* Task statement:
In the material below, find the line that contains "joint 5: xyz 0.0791" and the line that contains "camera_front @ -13", then write out exactly those two lines and everything between them.

* Data for analysis:
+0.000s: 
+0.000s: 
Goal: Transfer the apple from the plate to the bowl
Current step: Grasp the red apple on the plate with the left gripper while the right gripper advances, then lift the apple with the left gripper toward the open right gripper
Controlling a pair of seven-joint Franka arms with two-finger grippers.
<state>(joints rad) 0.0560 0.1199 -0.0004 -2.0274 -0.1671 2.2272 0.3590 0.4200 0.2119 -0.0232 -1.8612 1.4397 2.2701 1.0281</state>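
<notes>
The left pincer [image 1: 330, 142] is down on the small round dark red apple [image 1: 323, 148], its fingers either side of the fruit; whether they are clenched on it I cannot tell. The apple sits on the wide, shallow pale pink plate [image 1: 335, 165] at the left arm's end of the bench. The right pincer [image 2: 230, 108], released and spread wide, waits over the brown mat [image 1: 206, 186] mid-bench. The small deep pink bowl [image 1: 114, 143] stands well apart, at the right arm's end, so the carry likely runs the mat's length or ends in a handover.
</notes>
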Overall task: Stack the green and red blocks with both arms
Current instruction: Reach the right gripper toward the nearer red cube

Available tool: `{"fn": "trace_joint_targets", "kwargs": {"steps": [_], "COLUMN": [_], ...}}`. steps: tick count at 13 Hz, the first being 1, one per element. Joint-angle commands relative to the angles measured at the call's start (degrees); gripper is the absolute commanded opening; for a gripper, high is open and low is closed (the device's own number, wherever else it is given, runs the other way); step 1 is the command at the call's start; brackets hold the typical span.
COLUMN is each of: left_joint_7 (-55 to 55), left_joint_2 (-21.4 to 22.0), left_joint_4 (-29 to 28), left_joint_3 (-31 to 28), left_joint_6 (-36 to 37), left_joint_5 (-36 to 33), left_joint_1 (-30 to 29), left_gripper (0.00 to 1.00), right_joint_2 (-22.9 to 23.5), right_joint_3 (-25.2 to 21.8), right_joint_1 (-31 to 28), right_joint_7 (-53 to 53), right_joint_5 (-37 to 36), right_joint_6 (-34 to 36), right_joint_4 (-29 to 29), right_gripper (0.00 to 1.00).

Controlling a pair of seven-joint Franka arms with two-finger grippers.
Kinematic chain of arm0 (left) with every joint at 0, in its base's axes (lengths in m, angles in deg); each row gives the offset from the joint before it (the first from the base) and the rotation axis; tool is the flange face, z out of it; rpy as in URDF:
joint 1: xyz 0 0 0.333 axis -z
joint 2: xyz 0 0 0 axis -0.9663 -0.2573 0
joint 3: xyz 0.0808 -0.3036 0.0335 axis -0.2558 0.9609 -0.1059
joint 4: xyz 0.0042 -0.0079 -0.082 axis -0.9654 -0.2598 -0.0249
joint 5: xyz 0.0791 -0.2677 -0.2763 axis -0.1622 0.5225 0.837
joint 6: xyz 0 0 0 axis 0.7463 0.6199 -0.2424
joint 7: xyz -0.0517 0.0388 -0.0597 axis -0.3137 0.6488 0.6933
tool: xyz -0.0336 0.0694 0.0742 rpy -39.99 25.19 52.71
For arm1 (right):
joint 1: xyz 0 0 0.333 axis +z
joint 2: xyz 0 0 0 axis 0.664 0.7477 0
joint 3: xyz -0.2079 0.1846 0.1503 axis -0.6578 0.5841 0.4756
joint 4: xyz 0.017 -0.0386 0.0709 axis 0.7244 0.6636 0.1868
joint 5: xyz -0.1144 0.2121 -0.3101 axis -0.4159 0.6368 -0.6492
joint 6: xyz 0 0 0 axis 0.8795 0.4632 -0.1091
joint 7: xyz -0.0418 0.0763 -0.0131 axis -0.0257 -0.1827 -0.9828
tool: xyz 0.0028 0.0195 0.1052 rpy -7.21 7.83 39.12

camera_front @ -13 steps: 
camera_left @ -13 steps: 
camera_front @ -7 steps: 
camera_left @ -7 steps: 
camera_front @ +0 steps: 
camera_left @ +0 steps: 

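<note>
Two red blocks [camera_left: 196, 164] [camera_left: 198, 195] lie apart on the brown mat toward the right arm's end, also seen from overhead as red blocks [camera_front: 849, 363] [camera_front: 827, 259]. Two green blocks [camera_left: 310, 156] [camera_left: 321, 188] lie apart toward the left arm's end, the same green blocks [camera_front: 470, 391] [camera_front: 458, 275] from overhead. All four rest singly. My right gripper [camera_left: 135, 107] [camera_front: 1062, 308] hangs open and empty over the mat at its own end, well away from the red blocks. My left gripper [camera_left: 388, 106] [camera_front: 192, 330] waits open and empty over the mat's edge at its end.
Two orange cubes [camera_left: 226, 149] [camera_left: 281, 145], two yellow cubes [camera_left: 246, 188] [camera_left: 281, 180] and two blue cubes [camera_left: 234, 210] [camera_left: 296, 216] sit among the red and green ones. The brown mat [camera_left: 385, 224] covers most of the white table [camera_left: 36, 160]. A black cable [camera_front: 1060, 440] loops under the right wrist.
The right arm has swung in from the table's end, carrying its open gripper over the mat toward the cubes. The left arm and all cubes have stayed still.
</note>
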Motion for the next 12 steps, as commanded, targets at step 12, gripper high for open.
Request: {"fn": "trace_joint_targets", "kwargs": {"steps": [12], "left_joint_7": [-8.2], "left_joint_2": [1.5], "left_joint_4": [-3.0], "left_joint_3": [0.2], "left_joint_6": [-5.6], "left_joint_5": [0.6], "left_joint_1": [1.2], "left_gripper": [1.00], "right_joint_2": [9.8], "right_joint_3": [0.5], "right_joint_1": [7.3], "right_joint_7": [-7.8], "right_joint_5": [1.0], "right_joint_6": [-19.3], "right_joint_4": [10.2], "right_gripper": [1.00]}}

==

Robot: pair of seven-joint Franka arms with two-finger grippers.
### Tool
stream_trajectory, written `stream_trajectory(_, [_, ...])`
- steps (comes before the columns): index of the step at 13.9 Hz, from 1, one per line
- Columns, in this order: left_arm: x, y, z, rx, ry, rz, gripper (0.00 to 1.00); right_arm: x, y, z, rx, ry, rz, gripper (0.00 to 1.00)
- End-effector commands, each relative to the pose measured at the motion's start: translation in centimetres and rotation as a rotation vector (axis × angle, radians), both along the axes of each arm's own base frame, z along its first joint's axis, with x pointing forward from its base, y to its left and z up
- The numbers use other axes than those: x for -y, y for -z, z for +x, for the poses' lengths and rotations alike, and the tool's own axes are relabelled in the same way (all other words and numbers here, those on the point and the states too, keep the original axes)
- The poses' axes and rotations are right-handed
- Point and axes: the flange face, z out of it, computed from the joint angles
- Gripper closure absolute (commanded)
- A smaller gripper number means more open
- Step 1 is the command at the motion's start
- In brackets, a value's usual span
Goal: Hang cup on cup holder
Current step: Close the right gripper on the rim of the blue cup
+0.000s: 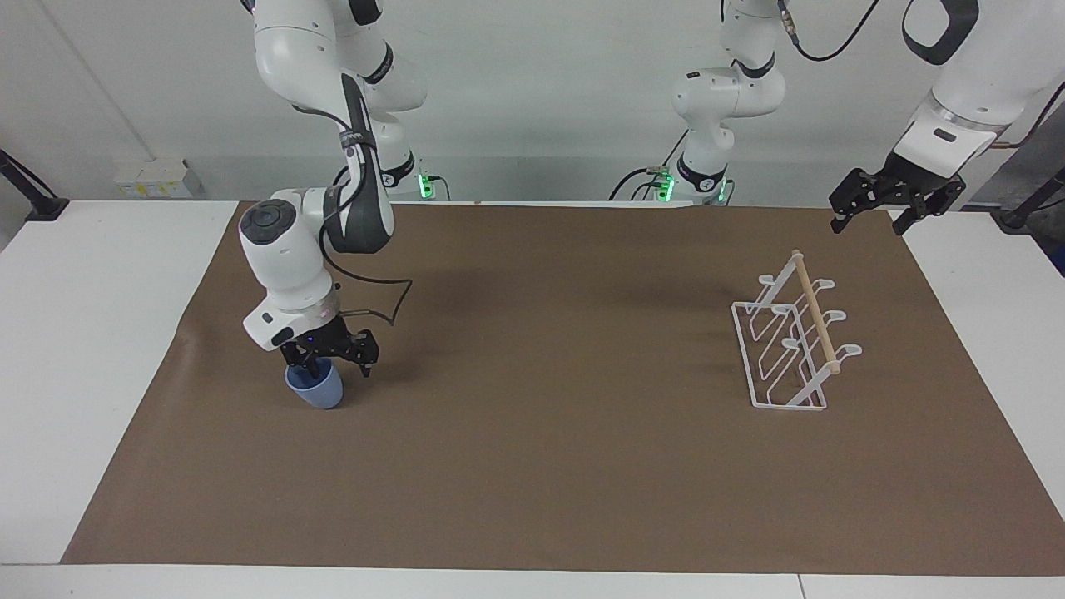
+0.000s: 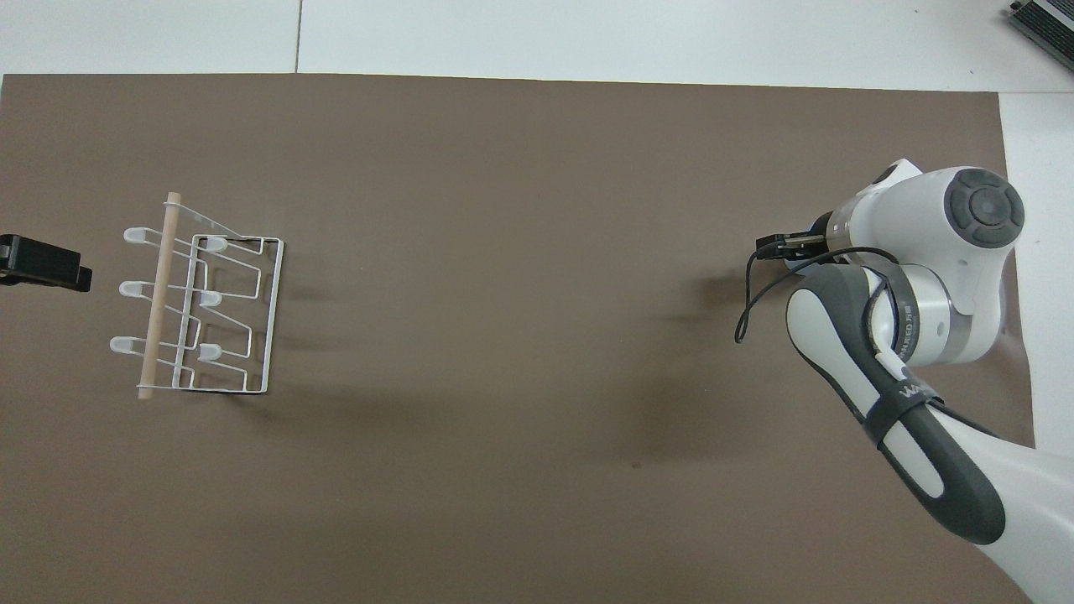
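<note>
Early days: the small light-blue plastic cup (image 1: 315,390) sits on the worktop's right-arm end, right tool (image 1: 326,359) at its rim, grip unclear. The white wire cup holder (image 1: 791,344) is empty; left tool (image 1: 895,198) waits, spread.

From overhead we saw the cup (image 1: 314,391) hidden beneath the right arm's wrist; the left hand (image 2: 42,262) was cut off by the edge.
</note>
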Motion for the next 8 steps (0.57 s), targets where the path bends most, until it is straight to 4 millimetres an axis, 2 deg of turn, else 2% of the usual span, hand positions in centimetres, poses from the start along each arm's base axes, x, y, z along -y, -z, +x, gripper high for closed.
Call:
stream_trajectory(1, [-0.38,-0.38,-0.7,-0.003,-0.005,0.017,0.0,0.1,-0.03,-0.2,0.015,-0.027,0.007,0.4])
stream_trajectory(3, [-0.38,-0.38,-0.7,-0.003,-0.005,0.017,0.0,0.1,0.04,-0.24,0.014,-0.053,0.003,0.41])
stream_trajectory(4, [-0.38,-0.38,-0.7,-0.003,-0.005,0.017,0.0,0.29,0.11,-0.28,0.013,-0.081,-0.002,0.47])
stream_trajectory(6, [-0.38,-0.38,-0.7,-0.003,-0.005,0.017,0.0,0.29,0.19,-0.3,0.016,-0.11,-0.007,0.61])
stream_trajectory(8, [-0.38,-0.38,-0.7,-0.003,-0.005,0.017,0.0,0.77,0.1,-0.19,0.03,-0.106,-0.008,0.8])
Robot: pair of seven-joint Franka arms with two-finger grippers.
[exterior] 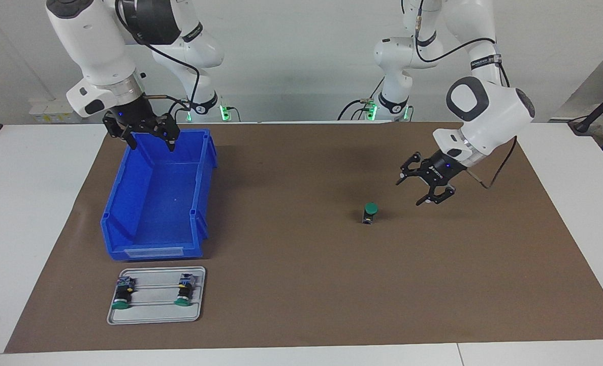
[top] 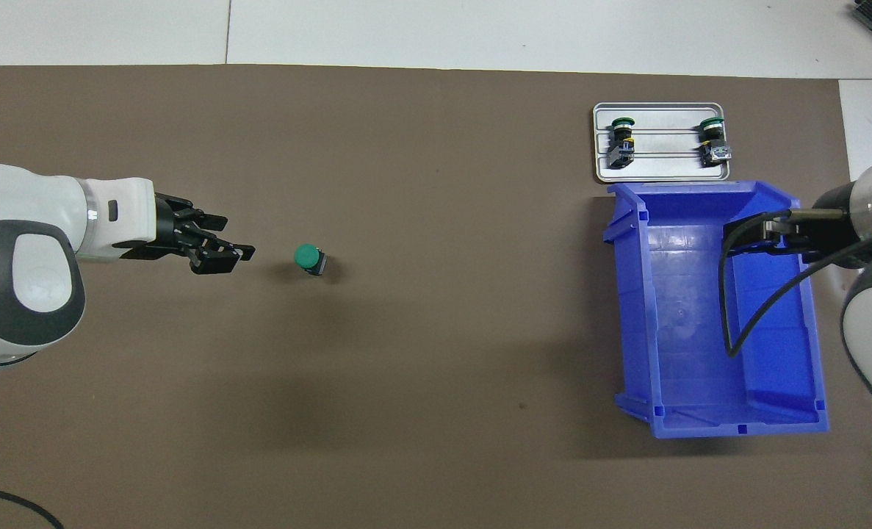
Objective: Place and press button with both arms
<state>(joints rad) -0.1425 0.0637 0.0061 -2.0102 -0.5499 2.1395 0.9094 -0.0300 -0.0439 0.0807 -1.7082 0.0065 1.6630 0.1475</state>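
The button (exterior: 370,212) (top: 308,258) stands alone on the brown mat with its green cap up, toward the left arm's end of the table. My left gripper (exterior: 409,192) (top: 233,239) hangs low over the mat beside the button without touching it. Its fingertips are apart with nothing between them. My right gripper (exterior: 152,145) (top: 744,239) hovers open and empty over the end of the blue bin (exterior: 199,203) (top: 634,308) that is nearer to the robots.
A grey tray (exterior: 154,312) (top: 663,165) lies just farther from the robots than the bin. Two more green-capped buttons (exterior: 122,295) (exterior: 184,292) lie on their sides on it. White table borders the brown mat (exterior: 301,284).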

* Answer to this exercise:
joint 5: xyz 0.0791 -0.2677 -0.2763 axis -0.1622 0.5225 0.837
joint 6: xyz 0 0 0 axis 0.7463 0.6199 -0.2424
joint 7: xyz -0.0517 0.0388 -0.0597 axis -0.3137 0.6488 0.6933
tool: xyz -0.0336 0.0694 0.0742 rpy -39.99 25.19 52.71
For arm1 (right):
joint 1: xyz 0 0 0.333 axis +z
joint 2: xyz 0 0 0 axis 0.664 0.7477 0
joint 3: xyz -0.2079 0.1846 0.1503 axis -0.6578 0.5841 0.4756
joint 4: xyz 0.017 -0.0386 0.0709 axis 0.7244 0.6636 0.1868
joint 5: xyz -0.1144 0.2121 -0.3101 axis -0.4159 0.6368 -0.6492
joint 6: xyz 0 0 0 axis 0.8795 0.4632 -0.1091
joint 7: xyz -0.0418 0.0763 -0.0131 axis -0.0257 -0.1827 -0.9828
tool: xyz 0.0028 0.0195 0.1052 rpy -7.21 7.83 39.12

camera_front @ -13 steps: 

With that, the exercise is complete.